▸ TASK TO COMPLETE: Copy out exactly the lines from the line containing "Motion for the" to the end of the listing.

▸ SOURCE MATERIAL:

▬▬▬

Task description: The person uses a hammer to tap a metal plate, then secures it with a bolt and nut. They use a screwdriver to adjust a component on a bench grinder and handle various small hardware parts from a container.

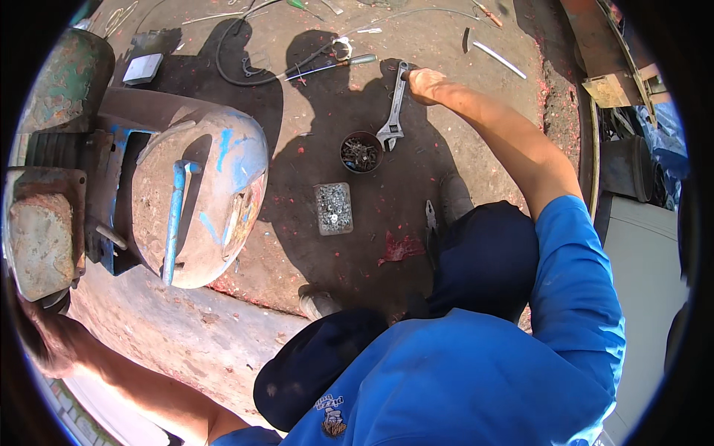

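Note:
My right hand (425,84) is closed round the handle end of a large adjustable wrench (395,111), whose jaw points back toward me. That jaw is next to a round tub (360,152) of dark screws and bolts. Nearer to me stands a clear square box (334,209) of shiny nuts or washers. At the far left my left hand (50,340) is against the underside of a rusty machine part (43,241); its fingers are mostly hidden in shadow. A curved metal housing with a blue bar handle (175,219) adjoins that part.
Pliers (431,223) lie by my right knee, near a red scrap (401,248). Farther off are a green-handled screwdriver (349,62), a looped cable (223,63), a hammer (497,58) and a white block (143,68). A dark bucket (626,169) stands at the right.

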`<state>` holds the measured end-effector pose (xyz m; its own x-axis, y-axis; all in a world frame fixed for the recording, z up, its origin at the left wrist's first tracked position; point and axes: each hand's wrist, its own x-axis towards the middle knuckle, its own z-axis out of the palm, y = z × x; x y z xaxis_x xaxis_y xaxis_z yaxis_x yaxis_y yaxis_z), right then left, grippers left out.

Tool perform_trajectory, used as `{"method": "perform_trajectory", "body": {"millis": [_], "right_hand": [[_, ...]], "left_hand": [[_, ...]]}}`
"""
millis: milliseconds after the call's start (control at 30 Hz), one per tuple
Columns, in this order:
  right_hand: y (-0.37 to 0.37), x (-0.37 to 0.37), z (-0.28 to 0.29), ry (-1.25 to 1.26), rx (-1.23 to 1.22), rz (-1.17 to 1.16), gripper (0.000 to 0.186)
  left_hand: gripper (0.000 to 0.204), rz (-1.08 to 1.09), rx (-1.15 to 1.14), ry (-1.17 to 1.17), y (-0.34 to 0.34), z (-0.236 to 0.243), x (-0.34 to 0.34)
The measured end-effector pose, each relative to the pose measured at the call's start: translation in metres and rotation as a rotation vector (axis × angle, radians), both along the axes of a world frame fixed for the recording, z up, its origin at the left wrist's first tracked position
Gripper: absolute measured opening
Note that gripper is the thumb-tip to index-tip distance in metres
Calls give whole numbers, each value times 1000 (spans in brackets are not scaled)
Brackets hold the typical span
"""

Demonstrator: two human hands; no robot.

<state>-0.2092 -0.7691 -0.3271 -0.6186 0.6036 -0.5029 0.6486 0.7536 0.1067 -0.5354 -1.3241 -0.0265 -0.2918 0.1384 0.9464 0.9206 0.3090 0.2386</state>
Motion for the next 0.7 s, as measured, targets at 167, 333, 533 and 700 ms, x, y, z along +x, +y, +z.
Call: {"method": "perform_trajectory", "body": {"millis": [167,333,533,700], "right_hand": [[14,-57,-48,216,6,153,43],[25,-108,-87,166,56,124,44],[14,-99,-92,424,180,317,35],[-126,-127,5,865,-616,-343,28]], "left_hand": [[30,23,-59,-95,-16,9,14],[37,75,43,-248,-25,16,31],[37,78,153,-350,-13,20,53],[33,-76,220,-419,-11,15,65]]}}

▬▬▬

▸ TASK ANSWER:
Motion for the next 0.7 s, as measured, targets at 167, 333, 533 and 700 ms, x, y, z along +x, +y, +z.
Call: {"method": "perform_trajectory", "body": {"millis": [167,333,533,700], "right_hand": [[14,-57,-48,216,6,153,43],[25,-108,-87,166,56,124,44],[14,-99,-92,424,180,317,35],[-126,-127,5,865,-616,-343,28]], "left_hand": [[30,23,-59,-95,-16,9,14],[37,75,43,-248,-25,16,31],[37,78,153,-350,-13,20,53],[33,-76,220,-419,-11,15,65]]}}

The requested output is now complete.